US Cyber-Security Experts Test Skills in Exercise Meant to Stop Attacks

The moment a US official pressed a computer key Tuesday, dozens of security experts who gathered in an underground control room girded themselves for a cyber-attack – a drill meant to thwart the kinds of intrusions that have recently crippled health networks and retail giants.

The weeklong event run by the Homeland Security Department and hosted by the US Secret Service is now a decade old. But officials say this week’s exercises are becoming more important as both the government and private sector have reeled from breaches of personal data.

More than 1,000 US cyber-security professionals are participating in – and testing how well they respond to – a mock attack, said Gregory Touhill, a Homeland Security Department deputy assistant secretary for cyber-security protection. They’ll be working together for three days in Washington and across the nation.

“Retail and health care have been in the headlines – and, frankly, in the crosshairs for a lot of criminals,” Touhill said. Household names like Target Corp., The Home Depot, UCLA Health Systems and AnthemInc. have all faced recent cyber-attacks that compromised millions of their customers’ data.

(Also see:  Anthem Hit by Massive Cyber-Security breach)

US officials wouldn’t detail the attack scenarios unfolding this week because they said it would tip off the drill’s participants. But they said their event has one, overarching scenario, with roughly 1,000 smaller events – spurred by a phone call, an email or a news article – that could be indicators of an looming cyber-attack.

Suzanne Spaulding, a top Homeland Security cyber official, said the “challenge is here and now.” She pointed to a “nightmare” scenario last December, in which hackers attacked the Ukrainian electrical grid and cut power to about a quarter-million people.

During previous US-led tests, officials found what they called areas for improvement.

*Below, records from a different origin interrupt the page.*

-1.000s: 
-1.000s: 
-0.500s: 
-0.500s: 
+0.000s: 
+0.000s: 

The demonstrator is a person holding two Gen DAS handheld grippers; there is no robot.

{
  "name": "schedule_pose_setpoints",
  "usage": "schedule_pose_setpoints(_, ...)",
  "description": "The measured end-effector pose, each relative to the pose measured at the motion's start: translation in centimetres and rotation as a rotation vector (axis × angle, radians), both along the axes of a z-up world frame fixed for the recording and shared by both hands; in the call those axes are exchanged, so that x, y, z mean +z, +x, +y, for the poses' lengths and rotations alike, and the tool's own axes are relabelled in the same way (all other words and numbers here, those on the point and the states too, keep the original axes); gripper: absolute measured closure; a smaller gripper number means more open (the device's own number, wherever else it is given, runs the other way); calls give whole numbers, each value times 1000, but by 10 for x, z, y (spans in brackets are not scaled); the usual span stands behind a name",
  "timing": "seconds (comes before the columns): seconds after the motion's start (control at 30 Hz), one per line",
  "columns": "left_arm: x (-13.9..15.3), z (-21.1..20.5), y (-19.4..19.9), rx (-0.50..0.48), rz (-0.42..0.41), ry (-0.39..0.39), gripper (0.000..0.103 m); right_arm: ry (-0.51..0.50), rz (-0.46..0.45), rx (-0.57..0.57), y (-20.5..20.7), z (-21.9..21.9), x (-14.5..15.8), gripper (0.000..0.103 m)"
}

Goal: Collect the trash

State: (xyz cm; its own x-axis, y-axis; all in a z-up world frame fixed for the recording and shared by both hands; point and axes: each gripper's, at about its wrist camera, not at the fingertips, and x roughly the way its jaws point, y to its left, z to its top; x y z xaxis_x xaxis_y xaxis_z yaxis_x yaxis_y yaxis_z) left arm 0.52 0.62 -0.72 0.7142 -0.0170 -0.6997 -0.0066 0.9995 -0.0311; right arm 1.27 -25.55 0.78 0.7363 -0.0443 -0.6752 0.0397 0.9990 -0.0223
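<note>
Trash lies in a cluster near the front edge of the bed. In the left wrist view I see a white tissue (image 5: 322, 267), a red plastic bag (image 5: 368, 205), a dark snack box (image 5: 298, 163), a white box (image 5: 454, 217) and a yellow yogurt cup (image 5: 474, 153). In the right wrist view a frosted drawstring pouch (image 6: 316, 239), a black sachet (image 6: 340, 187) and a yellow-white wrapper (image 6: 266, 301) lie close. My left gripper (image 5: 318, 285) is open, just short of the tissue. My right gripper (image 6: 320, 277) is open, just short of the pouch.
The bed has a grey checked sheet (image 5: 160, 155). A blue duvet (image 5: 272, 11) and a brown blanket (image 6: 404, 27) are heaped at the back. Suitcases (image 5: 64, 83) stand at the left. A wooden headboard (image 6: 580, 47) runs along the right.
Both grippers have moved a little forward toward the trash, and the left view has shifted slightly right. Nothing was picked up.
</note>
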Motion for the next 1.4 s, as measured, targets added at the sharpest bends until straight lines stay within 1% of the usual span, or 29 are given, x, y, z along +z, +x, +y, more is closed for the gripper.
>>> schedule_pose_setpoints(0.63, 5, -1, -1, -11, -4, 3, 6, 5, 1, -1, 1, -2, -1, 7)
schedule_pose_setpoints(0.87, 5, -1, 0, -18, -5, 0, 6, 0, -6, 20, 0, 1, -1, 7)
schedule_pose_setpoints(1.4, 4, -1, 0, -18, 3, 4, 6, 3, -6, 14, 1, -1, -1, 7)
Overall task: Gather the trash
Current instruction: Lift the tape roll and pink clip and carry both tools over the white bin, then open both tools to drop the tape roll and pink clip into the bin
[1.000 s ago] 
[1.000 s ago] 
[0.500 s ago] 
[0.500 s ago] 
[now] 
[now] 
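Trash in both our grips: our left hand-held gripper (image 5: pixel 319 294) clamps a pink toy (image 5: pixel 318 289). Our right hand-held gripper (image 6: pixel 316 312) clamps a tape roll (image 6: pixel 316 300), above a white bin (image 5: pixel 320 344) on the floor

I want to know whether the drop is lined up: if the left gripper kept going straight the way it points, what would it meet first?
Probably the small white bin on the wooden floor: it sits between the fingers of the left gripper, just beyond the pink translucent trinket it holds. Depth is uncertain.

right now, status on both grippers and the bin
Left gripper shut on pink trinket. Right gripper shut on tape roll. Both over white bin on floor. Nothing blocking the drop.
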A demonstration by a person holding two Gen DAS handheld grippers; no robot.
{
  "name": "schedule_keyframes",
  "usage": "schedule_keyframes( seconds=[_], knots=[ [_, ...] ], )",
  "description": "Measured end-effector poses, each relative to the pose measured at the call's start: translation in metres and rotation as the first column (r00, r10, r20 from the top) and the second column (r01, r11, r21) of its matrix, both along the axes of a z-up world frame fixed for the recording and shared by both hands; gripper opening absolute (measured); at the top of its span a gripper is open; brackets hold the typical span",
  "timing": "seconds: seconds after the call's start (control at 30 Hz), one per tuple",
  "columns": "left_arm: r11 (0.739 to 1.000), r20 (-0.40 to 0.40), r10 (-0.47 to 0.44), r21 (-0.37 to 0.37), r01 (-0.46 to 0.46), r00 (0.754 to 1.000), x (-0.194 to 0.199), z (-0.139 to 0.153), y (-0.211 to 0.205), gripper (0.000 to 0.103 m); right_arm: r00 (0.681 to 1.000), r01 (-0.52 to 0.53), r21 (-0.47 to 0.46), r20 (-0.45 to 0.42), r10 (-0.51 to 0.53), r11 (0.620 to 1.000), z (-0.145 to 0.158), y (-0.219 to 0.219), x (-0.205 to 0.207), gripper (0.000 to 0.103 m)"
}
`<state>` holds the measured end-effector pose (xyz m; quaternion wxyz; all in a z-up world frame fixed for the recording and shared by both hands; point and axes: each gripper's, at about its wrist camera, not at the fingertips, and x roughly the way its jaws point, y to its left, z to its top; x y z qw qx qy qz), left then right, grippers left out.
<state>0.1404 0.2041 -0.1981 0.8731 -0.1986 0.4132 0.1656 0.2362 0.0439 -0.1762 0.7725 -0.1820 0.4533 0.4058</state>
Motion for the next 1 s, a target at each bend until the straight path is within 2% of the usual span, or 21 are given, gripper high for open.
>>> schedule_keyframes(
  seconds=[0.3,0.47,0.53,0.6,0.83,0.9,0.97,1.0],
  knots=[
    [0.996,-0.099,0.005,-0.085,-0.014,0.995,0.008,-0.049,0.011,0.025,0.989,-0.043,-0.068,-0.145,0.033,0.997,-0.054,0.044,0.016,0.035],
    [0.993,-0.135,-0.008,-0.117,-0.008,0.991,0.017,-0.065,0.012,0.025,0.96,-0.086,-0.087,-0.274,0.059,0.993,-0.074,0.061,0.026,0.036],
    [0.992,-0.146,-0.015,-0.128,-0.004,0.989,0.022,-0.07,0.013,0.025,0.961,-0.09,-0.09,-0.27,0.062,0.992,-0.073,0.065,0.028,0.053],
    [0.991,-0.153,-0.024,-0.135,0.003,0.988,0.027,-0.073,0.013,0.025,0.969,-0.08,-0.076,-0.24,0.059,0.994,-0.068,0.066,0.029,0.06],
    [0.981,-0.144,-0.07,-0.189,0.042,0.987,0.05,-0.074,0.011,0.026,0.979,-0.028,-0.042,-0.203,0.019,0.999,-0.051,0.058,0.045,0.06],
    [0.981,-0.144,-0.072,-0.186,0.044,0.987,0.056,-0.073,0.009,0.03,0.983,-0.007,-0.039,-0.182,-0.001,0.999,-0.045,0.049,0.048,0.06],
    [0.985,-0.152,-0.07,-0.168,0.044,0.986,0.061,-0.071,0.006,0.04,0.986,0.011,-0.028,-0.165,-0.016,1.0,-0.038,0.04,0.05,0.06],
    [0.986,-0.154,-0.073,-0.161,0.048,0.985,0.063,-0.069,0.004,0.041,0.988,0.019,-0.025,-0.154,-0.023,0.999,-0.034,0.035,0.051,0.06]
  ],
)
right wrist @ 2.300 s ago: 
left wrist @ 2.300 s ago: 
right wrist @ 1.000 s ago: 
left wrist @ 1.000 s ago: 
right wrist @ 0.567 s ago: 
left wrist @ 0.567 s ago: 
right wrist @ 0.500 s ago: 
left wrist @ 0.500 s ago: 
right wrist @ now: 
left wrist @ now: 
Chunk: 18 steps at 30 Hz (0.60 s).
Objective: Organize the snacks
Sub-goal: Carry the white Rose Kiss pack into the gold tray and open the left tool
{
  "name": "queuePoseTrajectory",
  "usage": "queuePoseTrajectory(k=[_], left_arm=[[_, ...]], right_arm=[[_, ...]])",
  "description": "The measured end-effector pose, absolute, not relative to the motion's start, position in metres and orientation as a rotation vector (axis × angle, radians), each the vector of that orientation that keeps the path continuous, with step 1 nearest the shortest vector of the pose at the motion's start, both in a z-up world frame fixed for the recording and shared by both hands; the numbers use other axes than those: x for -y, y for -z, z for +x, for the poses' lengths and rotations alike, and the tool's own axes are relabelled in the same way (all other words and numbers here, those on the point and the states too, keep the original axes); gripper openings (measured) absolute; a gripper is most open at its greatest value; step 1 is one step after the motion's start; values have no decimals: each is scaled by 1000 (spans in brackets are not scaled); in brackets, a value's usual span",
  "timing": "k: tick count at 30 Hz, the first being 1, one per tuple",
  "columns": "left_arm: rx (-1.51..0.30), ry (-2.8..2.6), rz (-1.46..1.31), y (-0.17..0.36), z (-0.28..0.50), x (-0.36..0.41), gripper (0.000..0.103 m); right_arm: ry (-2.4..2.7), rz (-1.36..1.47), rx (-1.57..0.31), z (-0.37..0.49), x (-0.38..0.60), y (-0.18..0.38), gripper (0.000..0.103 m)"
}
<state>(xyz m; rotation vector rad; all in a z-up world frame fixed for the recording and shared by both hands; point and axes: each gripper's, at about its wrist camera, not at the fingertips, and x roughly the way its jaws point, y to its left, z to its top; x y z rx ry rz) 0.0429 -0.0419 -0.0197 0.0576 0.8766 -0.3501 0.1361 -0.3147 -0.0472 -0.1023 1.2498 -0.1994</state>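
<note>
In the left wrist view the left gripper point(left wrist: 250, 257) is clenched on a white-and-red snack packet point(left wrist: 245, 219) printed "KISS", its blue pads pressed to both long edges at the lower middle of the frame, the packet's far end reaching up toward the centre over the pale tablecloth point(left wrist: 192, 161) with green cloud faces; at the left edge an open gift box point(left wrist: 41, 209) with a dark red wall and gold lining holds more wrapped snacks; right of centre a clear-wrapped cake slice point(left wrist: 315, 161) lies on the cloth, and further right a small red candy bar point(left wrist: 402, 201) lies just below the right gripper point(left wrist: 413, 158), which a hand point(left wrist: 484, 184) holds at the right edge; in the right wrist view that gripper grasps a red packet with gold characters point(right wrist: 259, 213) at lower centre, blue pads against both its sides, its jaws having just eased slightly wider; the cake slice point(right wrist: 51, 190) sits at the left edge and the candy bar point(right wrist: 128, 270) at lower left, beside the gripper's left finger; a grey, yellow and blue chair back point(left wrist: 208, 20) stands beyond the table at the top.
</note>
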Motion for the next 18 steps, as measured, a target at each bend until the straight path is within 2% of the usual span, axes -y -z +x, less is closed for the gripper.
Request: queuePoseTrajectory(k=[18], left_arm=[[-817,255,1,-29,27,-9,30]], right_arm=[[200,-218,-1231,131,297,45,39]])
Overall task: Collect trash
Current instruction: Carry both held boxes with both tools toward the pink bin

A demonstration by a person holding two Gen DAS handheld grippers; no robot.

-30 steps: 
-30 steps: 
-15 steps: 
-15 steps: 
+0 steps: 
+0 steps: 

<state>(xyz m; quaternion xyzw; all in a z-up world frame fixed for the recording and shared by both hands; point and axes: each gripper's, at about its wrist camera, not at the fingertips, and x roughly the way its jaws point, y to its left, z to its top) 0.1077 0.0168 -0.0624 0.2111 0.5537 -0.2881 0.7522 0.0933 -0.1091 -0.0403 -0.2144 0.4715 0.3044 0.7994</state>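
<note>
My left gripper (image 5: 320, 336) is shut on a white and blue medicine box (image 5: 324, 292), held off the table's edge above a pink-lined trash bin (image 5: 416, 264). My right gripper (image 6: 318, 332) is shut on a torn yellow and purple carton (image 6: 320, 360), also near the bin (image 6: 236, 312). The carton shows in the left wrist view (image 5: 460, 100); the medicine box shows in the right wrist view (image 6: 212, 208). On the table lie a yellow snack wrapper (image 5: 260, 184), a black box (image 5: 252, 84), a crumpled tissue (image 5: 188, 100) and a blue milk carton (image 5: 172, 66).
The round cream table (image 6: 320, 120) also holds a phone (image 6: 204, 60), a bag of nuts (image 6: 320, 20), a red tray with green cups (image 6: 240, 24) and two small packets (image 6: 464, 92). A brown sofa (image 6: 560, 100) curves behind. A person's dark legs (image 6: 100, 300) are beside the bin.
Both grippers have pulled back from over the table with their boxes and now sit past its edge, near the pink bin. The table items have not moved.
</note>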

Touhill said at least two areas from a previous test are still being addressed, including ensuring people have and follow protocols, and security personnel share information effectively.

Secret Service Director Joseph Clancy described the event Tuesday as a way to stay one step ahead of criminals who’ve taken advantage of new and changing technology, and who have changed their own tactics.

In addition to eight participating state governments – Wyoming, Missouri, Mississippi, Georgia, Maine, Nevada, Oklahoma and Oregon – officials from five countries are also observing the exercises. The Homeland Security Department wouldn’t reveal the countries involved.

Other participants include health companies, Internet service providers, telephone companies and retail organizations. The aim is to test human response and coordination, not necessarily the participants’ technical skills.

“We’re looking to find the failure points, to raise the bar in every scenario,” Touhill said.

Recent attacks have also hammered the financial sector, in which a 2014 data breach at JPMorgan Chase affected more than 76 million households and 7 million small businesses. The bank said hackers may have stolen names, addresses, phone numbers and email addresses.

Meanwhile, US officials told Congress last year the Office of Personnel Management didn’t take basic steps to secure their computer networks. That allowed to Chinese-linked hackers to steal private information about nearly every federal employee, as well as detailed personal histories of millions who had security clearances.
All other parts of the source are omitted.